Every line of the material below needs to be copied exactly; omit the pictures.

· · · · ·

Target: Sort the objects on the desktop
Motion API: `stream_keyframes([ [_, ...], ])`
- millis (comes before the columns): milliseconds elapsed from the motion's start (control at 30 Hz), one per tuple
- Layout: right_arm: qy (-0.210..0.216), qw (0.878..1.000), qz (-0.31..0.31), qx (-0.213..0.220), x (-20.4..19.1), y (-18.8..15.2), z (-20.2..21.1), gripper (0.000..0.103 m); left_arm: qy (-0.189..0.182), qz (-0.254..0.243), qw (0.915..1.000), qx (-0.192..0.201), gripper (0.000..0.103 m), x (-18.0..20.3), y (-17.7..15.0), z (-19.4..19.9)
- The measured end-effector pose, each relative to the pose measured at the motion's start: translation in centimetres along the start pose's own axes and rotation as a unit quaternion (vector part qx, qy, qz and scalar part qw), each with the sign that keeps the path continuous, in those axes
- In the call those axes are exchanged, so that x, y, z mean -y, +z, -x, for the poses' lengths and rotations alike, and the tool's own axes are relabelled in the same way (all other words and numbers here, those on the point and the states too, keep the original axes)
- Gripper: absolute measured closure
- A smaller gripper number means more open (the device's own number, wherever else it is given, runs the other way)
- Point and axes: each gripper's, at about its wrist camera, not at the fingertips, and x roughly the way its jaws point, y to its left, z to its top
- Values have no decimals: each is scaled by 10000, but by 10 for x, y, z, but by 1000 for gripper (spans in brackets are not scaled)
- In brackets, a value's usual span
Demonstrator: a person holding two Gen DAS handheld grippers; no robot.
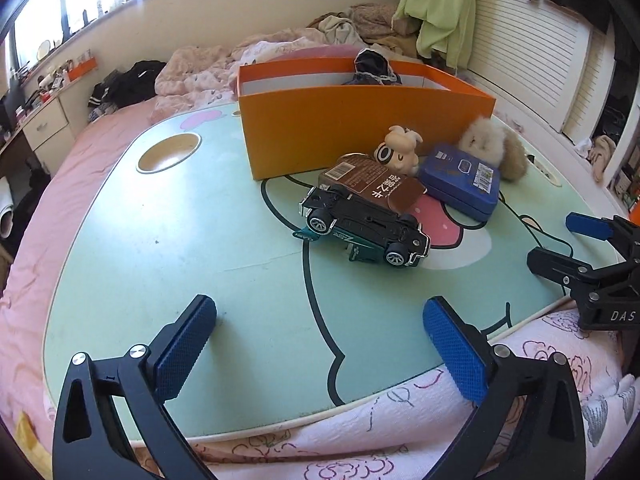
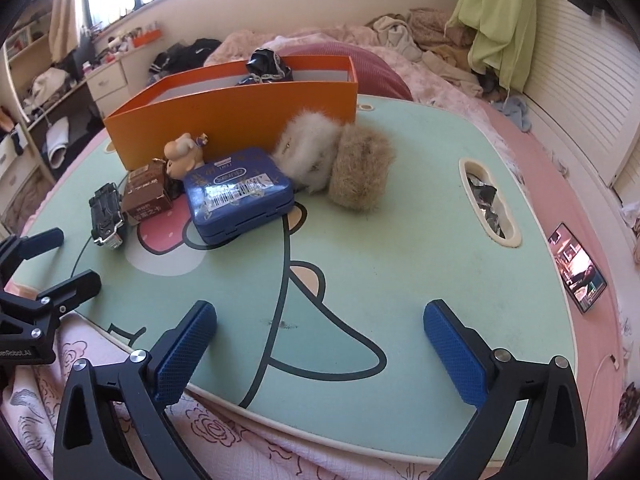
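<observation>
On the mint-green lap table (image 1: 180,240) (image 2: 400,240) lies a cluster of objects: an overturned toy car (image 1: 364,228) (image 2: 106,210), a brown carton (image 1: 368,182) (image 2: 146,194), a small beige figurine (image 1: 400,148) (image 2: 184,154), a blue tin (image 1: 462,180) (image 2: 240,192) and a white-and-tan furry toy (image 1: 494,146) (image 2: 336,160). Behind them stands an orange box (image 1: 360,128) (image 2: 232,112) holding something dark. My left gripper (image 1: 320,344) (image 2: 60,256) is open over the table's near edge, nothing between its blue pads. My right gripper (image 2: 320,344) (image 1: 560,240) is open too, empty, right of the left one.
The table rests on a bed with pink bedding (image 1: 100,136). It has a round cup hole (image 1: 168,154) and an oblong slot (image 2: 490,204) with foil scraps. A lit phone (image 2: 578,268) lies on the bed at right. A thin dark cable (image 1: 536,228) runs near the tin.
</observation>
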Motion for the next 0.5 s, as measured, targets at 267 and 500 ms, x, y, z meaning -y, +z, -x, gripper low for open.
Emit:
stream_keyframes([
  [267,-2,10000,-3,0,0,-1,1,0,1,3,10000,-2,0,0,0,0],
  [500,-9,10000,-8,3,-1,-1,1,0,3,2,10000,-2,0,0,0,0],
])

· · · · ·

*Solution below:*
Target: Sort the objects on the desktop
Motion API: `stream_keyframes([ [_, ...], ])`
- millis (comes before the columns): milliseconds elapsed from the motion's start (control at 30 Hz), one per tuple
- Layout: right_arm: qy (-0.210..0.216), qw (0.878..1.000), qz (-0.31..0.31), qx (-0.213..0.220), x (-20.4..19.1), y (-18.8..15.2), z (-20.2..21.1), gripper (0.000..0.103 m); left_arm: qy (-0.189..0.182), qz (-0.254..0.243), qw (0.915..1.000), qx (-0.192..0.201), gripper (0.000..0.103 m), x (-18.0..20.3), y (-17.7..15.0), z (-19.4..19.9)
- The measured end-effector pose, each relative to the pose measured at the motion's start: translation in centimetres along the start pose's own axes and rotation as a unit quaternion (vector part qx, qy, qz and scalar part qw), each with the sign that keeps the path continuous, in those axes
- In the call those axes are exchanged, so that x, y, z mean -y, +z, -x, for the poses' lengths and rotations alike, and the tool's own axes are relabelled in the same way (all other words and numbers here, those on the point and the states too, keep the original axes)
- Gripper: absolute measured closure
- A smaller gripper number means more open (the device's own number, wherever else it is given, runs the other way)
- Point and axes: each gripper's, at about its wrist camera, not at the fingertips, and x roughly the way its jaws point, y to its left, z to its top
- Values have no decimals: each is scaled by 10000, but by 10 for x, y, z, but by 1000 for gripper (spans in brackets are not scaled)
- In brackets, a value's usual span
Demonstrator: a person holding two Gen DAS handheld grippers; no robot.
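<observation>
On the mint-green lap table (image 1: 180,240) (image 2: 400,240) lies a cluster of objects: an overturned toy car (image 1: 364,228) (image 2: 106,210), a brown carton (image 1: 368,182) (image 2: 146,194), a small beige figurine (image 1: 400,148) (image 2: 184,154), a blue tin (image 1: 462,180) (image 2: 240,192) and a white-and-tan furry toy (image 1: 494,146) (image 2: 336,160). Behind them stands an orange box (image 1: 360,128) (image 2: 232,112) holding something dark. My left gripper (image 1: 320,344) (image 2: 60,256) is open over the table's near edge, nothing between its blue pads. My right gripper (image 2: 320,344) (image 1: 560,240) is open too, empty, right of the left one.
The table rests on a bed with pink bedding (image 1: 100,136). It has a round cup hole (image 1: 168,154) and an oblong slot (image 2: 490,204) with foil scraps. A lit phone (image 2: 578,268) lies on the bed at right. A thin dark cable (image 1: 536,228) runs near the tin.
</observation>
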Motion for the next 0.5 s, as measured, targets at 267 and 500 ms, x, y, z meaning -y, +z, -x, gripper low for open.
Emit:
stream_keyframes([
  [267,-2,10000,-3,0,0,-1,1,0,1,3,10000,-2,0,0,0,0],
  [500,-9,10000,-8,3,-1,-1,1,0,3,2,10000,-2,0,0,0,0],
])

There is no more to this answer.